Reproduce each line of the listing exactly.

── RECORDS FOR PROCESSING

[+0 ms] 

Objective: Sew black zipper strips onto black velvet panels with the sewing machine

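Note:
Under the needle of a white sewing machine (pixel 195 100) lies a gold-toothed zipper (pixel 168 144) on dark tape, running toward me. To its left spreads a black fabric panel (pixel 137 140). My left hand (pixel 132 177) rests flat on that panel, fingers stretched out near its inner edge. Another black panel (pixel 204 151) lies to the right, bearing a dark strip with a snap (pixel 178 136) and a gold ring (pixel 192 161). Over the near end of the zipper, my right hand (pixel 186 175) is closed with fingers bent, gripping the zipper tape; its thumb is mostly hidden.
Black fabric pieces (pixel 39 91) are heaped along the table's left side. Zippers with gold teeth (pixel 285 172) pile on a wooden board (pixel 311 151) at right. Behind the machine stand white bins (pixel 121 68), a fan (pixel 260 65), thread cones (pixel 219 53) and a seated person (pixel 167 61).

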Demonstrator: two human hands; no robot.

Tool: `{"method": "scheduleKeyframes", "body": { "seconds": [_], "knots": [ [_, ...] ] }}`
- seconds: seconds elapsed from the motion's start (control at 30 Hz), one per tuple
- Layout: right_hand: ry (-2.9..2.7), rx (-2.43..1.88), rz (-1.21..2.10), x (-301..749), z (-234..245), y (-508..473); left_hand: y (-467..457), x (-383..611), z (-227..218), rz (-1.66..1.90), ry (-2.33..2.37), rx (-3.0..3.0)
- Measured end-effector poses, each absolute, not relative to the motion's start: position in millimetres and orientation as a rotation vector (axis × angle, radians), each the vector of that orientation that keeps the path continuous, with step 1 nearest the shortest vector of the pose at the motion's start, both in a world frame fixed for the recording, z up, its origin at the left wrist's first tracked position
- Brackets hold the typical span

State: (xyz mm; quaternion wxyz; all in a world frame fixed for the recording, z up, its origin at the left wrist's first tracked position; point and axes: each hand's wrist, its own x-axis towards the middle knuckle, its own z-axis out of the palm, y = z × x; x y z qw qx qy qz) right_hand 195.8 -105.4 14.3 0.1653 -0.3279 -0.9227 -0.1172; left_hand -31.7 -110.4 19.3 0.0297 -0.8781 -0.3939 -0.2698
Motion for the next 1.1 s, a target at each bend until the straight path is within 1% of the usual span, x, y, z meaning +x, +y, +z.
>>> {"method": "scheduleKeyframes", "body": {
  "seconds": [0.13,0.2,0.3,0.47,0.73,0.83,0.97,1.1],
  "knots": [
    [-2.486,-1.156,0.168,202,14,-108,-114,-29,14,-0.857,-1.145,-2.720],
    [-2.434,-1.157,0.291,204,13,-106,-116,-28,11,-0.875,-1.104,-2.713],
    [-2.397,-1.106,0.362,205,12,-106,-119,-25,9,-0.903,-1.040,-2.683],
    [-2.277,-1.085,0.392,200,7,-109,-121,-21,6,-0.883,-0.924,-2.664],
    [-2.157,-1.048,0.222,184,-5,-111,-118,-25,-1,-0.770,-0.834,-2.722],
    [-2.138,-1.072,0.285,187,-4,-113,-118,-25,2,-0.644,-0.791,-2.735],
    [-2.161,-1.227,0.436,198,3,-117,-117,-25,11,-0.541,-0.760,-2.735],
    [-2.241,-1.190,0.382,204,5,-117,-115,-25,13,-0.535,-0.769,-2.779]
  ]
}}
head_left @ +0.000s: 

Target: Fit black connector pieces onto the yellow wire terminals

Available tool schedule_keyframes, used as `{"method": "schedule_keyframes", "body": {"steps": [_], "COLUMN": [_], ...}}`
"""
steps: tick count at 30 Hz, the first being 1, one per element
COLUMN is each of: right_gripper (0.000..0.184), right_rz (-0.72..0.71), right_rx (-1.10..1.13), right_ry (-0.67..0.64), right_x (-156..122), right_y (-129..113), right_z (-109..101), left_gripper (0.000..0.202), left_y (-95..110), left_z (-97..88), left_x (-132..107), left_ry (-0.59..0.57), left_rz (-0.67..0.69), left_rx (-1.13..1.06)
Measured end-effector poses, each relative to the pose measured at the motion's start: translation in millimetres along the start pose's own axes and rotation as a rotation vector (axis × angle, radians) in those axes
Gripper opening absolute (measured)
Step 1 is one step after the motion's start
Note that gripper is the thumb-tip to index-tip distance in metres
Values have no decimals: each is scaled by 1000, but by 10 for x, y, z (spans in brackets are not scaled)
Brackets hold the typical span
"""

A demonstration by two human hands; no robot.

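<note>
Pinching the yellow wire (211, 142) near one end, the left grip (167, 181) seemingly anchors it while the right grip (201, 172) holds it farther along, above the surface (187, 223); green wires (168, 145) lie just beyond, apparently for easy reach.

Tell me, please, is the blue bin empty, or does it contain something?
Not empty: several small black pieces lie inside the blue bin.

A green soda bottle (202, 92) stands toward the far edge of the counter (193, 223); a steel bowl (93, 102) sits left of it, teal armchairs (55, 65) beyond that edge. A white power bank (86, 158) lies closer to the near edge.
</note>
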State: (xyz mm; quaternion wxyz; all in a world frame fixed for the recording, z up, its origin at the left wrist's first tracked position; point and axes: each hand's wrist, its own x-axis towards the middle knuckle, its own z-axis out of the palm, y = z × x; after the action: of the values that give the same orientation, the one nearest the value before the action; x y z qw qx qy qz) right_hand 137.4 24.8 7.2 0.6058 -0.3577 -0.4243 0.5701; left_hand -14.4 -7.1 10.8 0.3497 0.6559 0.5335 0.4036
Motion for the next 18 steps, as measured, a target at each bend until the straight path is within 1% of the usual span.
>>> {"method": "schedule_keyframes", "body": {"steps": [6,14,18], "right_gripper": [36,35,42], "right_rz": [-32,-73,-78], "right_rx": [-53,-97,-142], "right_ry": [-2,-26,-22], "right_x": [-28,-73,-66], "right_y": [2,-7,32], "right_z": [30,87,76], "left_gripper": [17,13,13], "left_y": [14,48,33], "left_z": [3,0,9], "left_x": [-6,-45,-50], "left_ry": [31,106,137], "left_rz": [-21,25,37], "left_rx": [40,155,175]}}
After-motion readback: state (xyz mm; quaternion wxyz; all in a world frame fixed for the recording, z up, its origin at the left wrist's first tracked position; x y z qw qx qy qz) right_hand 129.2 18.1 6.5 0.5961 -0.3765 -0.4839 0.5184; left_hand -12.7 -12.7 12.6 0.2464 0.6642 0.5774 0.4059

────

#### [ANSWER FOR THE TASK]
[+0 ms] 

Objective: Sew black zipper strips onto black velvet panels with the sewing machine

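Note:
Under the needle of a white sewing machine (pixel 195 100) lies a gold-toothed zipper (pixel 168 144) on dark tape, running toward me. To its left spreads a black fabric panel (pixel 137 140). My left hand (pixel 132 177) rests flat on that panel, fingers stretched out near its inner edge. Another black panel (pixel 204 151) lies to the right, bearing a dark strip with a snap (pixel 178 136) and a gold ring (pixel 192 161). Over the near end of the zipper, my right hand (pixel 186 175) is closed with fingers bent, gripping the zipper tape; its thumb is mostly hidden.
Black fabric pieces (pixel 39 91) are heaped along the table's left side. Zippers with gold teeth (pixel 285 172) pile on a wooden board (pixel 311 151) at right. Behind the machine stand white bins (pixel 121 68), a fan (pixel 260 65), thread cones (pixel 219 53) and a seated person (pixel 167 61).
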
Demonstrator: two human hands; no robot.

Tool: `{"method": "scheduleKeyframes", "body": { "seconds": [_], "knots": [ [_, ...] ] }}`
- seconds: seconds elapsed from the motion's start (control at 30 Hz), one per tuple
- Layout: right_hand: ry (-2.9..2.7), rx (-2.43..1.88), rz (-1.21..2.10), x (-301..749), z (-234..245), y (-508..473); left_hand: y (-467..457), x (-383..611), z (-227..218), rz (-1.66..1.90), ry (-2.33..2.37), rx (-3.0..3.0)
- Measured end-effector poses, each absolute, not relative to the motion's start: position in millimetres and orientation as a rotation vector (axis × angle, radians), each the vector of that orientation that keeps the path continuous, with step 1 nearest the shortest vector of the pose at the motion's start, both in a world frame fixed for the recording, z up, its origin at the left wrist's first tracked position
- Brackets hold the typical span

State: (xyz mm; quaternion wxyz; all in a world frame fixed for the recording, z up, its origin at the left wrist's first tracked position; point and axes: each hand's wrist, its own x-axis towards the middle knuckle, its own z-axis out of the palm, y = z × x; x y z qw qx qy qz) right_hand 195.8 -105.4 14.3 0.1653 -0.3279 -0.9227 -0.1172; left_hand -31.7 -110.4 19.3 0.0297 -0.8781 -0.3939 -0.2698
Motion for the next 1.1 s, a target at each bend until the straight path is within 1% of the usual span, x, y, z meaning +x, +y, +z.
>>> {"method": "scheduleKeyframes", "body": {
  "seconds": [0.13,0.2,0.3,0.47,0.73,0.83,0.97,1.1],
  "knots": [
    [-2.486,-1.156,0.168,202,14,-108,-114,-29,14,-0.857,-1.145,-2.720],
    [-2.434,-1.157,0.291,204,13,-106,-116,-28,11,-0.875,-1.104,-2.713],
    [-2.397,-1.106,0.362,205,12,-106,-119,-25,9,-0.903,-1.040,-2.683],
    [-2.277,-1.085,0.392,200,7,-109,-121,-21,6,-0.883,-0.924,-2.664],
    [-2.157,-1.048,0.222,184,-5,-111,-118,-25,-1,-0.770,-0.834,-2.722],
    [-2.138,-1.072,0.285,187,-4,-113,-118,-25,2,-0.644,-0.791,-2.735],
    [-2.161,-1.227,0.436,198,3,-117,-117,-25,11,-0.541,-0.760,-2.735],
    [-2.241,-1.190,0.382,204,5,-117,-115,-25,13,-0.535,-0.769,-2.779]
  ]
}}
head_left @ +0.000s: 

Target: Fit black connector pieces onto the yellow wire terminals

Available tool schedule_keyframes, used as `{"method": "schedule_keyframes", "body": {"steps": [_], "COLUMN": [_], ...}}`
"""
steps: tick count at 30 Hz, the first being 1, one per element
COLUMN is each of: right_gripper (0.000..0.184), right_rz (-0.72..0.71), right_rx (-1.10..1.13), right_ry (-0.67..0.64), right_x (-156..122), right_y (-129..113), right_z (-109..101), left_gripper (0.000..0.202), left_y (-95..110), left_z (-97..88), left_x (-132..107), left_ry (-0.59..0.57), left_rz (-0.67..0.69), left_rx (-1.13..1.06)
Measured end-effector poses, each relative to the pose measured at the motion's start: translation in millimetres along the start pose's own axes and rotation as a rotation vector (axis × angle, radians) in those axes
Gripper opening absolute (measured)
Step 1 is one step after the motion's start
Note that gripper is the thumb-tip to index-tip distance in metres
Values have no decimals: each is scaled by 1000, but by 10 for x, y, z (spans in brackets are not scaled)
Brackets hold the typical span
"""

A demonstration by two human hands; no robot.

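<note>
Pinching the yellow wire (211, 142) near one end, the left grip (167, 181) seemingly anchors it while the right grip (201, 172) holds it farther along, above the surface (187, 223); green wires (168, 145) lie just beyond, apparently for easy reach.

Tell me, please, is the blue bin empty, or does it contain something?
Not empty: several small black pieces lie inside the blue bin.

A green soda bottle (202, 92) stands toward the far edge of the counter (193, 223); a steel bowl (93, 102) sits left of it, teal armchairs (55, 65) beyond that edge. A white power bank (86, 158) lies closer to the near edge.
</note>
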State: (xyz mm; quaternion wxyz; all in a world frame fixed for the recording, z up, its origin at the left wrist's first tracked position; point and axes: each hand's wrist, its own x-axis towards the middle knuckle, its own z-axis out of the palm, y = z × x; after the action: of the values that give the same orientation, the one nearest the value before the action; x y z qw qx qy qz) right_hand 137.4 24.8 7.2 0.6058 -0.3577 -0.4243 0.5701; left_hand -14.4 -7.1 10.8 0.3497 0.6559 0.5335 0.4036
Motion for the next 18 steps, as measured, a target at each bend until the straight path is within 1% of the usual span.
>>> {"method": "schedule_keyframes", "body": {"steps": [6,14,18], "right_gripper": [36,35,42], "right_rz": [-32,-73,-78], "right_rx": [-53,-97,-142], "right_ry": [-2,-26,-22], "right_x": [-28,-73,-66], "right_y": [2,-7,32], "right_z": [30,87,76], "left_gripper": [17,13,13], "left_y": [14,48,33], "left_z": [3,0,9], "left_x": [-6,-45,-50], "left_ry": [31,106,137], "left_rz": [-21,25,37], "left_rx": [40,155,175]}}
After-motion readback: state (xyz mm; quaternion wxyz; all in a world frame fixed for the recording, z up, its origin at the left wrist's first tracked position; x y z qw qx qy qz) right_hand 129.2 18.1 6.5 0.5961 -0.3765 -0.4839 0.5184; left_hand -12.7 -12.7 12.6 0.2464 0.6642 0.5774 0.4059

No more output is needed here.